If Health Canada is so inclusive and hyper-aware then why the heck are they recommending "Pre-bagged vegetables that can be quickly tossed into a salad. Try: baby carrots!". I don't know about you, but I NEVER buy baby carrots. One because of the outrageous price tag and two because they are very wasteful (they use large carrots to make baby carrots) but that's besides the point.

So in response, I offer this:

My review of the guide was not from a socioeconmic perspective; it was purely from a health perspective. I would be doing a disservice to my community if I, too, said, fresh, frozen and canned foods are all created equal. Canned mushrooms that can sit on the store shelf for 8 years is definitely not your best choice, especially when you have a choice.

Don't ALL people, exclusive of how much money they make, deserve to know what the healthiest choices are?

UMMMM – DRINK WHAT, NOW?

Water is good. Okay, agreed! But vegetable juice is ... not? Same goes for fruit juice, but for some reason, it is no where to be found under the "what to limit section".

This recommendation really perplexed me. Under "Make water your drink of choice" it listed "vegetable juices" under the "what to limit" section with no mention of fruit juice. Sure, it does say limit sugary drinks but knowing how terrible fruit juice, pop and other sugary drinks are for our health, I can't for the life of me understand why this wasn't included.

And again, there is no distinction between a healthy, cold-pressed homemade veggie juice or a canned store-bought choice. Simply saying that "vegetable juices" should be limited would put my delicious and nourishing green juice in the bad category.
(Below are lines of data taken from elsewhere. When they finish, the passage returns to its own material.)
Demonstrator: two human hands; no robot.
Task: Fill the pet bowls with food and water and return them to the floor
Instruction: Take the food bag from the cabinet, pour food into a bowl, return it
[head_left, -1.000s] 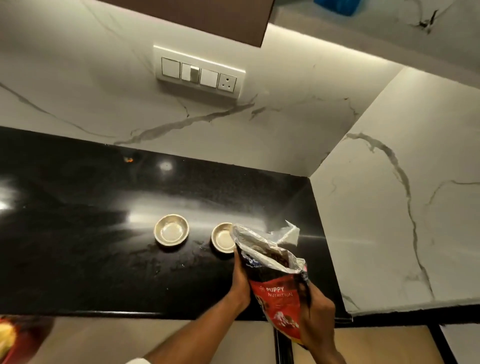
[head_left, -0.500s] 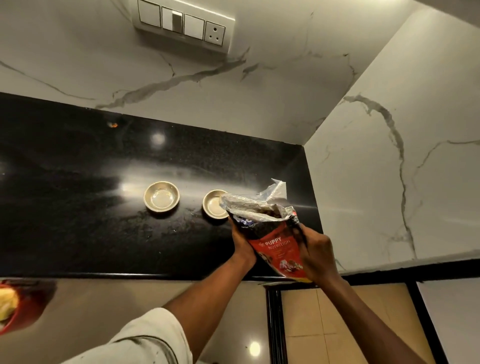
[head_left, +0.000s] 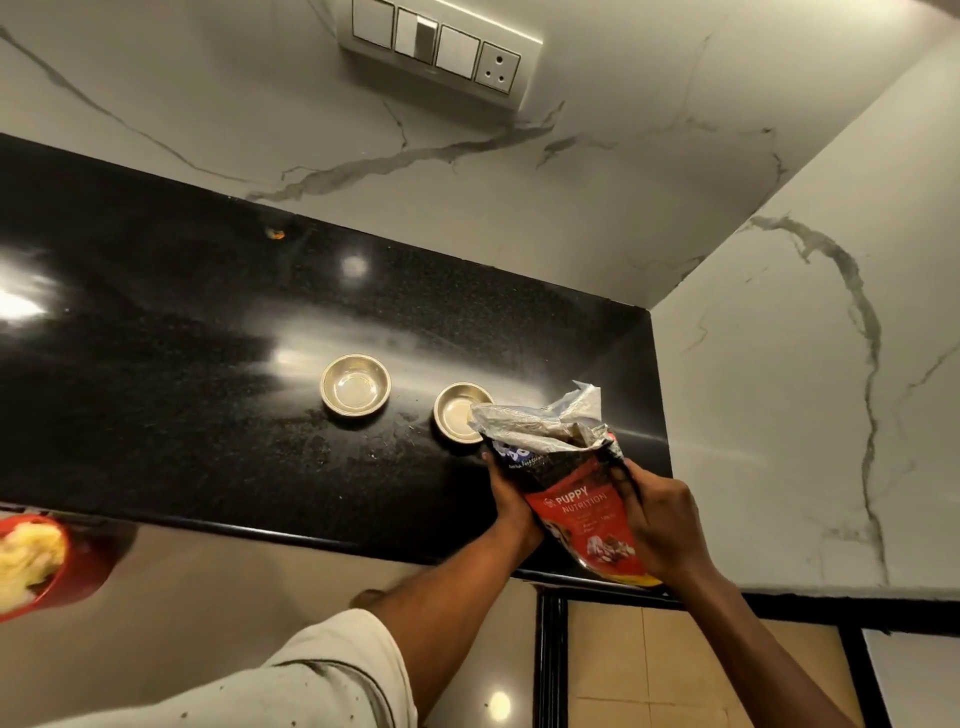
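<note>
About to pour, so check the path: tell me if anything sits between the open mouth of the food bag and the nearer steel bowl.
Nothing visible does. The food bag, held by the left hand and right hand, has its open mouth overlapping the nearer bowl. The other bowl stands apart to the left.

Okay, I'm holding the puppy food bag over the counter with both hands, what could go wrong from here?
1. The torn, crumpled mouth of the red-and-black puppy food bag already overlaps the right small steel bowl; kibble may gush past its small rim onto the black granite counter.
2. The left steel bowl sits close by, so stray pieces could land in it.
</note>
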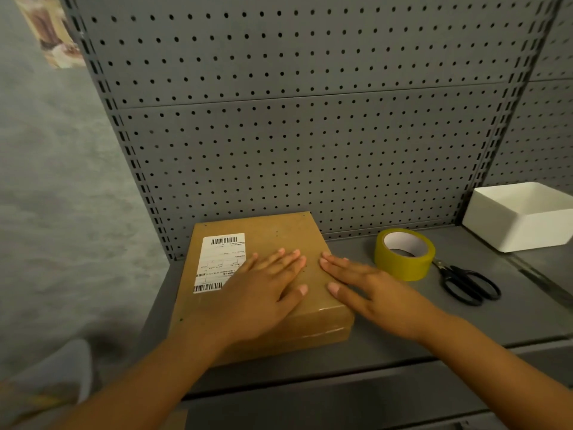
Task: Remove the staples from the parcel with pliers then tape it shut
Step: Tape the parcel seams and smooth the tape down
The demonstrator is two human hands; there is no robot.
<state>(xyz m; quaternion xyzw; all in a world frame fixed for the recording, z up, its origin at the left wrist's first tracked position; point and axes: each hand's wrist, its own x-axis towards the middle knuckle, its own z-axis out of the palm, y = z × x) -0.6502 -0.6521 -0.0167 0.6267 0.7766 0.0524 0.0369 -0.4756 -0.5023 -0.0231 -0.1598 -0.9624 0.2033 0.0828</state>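
Two hands, left hand (263,287) and right hand (369,287), fingers flat on one parcel (263,237), one tape roll (404,254), one scissors (468,282)

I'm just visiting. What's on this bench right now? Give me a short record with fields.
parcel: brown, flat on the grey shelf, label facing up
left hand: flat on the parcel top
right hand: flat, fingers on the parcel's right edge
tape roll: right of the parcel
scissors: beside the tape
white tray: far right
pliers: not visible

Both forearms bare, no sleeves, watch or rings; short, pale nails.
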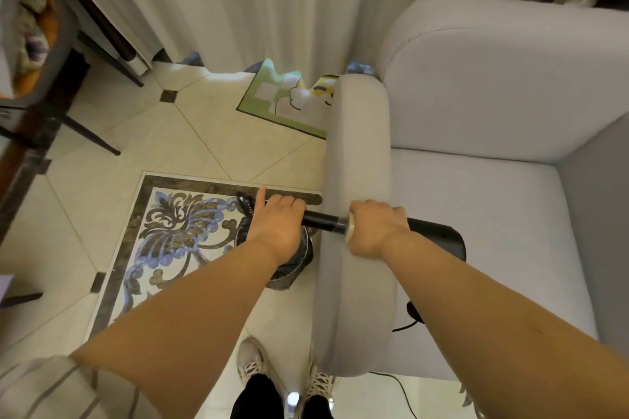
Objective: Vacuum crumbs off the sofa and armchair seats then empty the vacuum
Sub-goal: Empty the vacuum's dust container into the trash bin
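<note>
The person stands at the armchair's (476,231) near arm, shoes (252,367) on the tiled floor (102,214). The right hand (376,228) grips the vacuum (439,236) by its body over the armrest. The left hand (277,224) curls round the nozzle end, forefinger out, above a bin (292,269) on the floor. This looks like the emptying step: keep the opening squarely over the bin, twist gently. No writing is readable; a cartoon mat (292,102) lies beyond, by the curtain (255,0).
</note>
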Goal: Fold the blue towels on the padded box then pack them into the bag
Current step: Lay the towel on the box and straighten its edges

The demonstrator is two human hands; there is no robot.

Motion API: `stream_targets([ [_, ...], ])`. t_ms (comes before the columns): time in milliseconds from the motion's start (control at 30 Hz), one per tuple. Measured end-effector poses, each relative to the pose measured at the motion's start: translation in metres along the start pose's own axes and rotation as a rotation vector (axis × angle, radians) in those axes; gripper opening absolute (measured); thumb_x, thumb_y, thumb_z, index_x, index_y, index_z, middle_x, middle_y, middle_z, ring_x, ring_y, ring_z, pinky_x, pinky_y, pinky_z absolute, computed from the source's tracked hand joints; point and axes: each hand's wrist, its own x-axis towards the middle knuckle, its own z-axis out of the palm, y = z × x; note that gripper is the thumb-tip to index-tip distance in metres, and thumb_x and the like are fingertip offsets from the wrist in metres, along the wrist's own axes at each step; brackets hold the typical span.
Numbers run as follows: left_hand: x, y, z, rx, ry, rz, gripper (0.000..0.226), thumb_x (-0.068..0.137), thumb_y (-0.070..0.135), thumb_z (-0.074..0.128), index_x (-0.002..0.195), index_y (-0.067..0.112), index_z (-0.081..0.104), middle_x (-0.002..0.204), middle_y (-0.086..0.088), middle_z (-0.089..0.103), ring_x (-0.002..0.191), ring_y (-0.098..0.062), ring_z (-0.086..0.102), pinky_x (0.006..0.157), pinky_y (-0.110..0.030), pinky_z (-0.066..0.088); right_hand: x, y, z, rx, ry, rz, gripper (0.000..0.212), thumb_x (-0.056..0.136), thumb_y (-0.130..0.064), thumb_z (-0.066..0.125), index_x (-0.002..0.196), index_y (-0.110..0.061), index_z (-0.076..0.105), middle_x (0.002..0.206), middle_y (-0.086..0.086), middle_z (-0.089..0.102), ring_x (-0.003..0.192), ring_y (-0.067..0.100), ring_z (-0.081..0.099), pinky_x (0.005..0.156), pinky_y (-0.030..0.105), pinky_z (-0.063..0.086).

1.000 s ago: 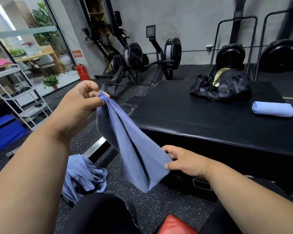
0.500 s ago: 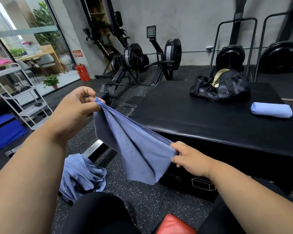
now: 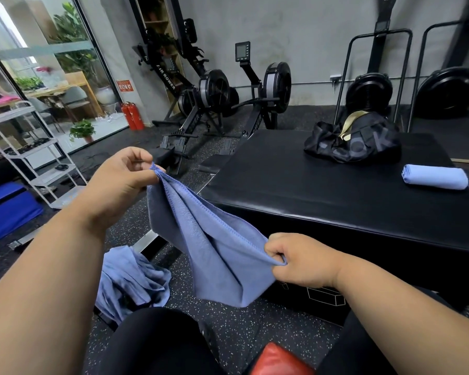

If I didn't know anything about nutrition, I would think that my green juice is no good. I can only guess their recommendation to avoid veggie juice is based on the highly processed vegetable juices like V8 that are full of sodium. But who knows!?!

White low-fat milk as a healthy option for hydration

Whether they realize it or not, the large majority of people (up to 60%) cannot digest lactose, the main sugar in milk, and many of the remaining are either allergic or intolerant.

The form of dairy that most people are consuming is pasteurized and homogenized cow's milk which is a pro-inflammatory food with many problems. This shouldn't be anywhere in the guide in my opinion. The focus on low-fat dairy is a great way to completely eliminate any benefits of milk like fat-soluble vitamins A, D, E and K which actually require fat to be absorbed.

The best option for hydration is and always will be – water. And if you're so inclined to drink milk, don't go with skim. Go with full fat and you'll drink less of it because you'll be consuming a more filling and nutritious drink. 

Too much soy

Soy is one of the most common food sensitivities, allergens and for many suffering from hormonal imbalance, soy beverages can exacerbate these issues. Research has already shown it can reduce fertility in men because isoflavones in soy are plant compounds with estrogen-like effects.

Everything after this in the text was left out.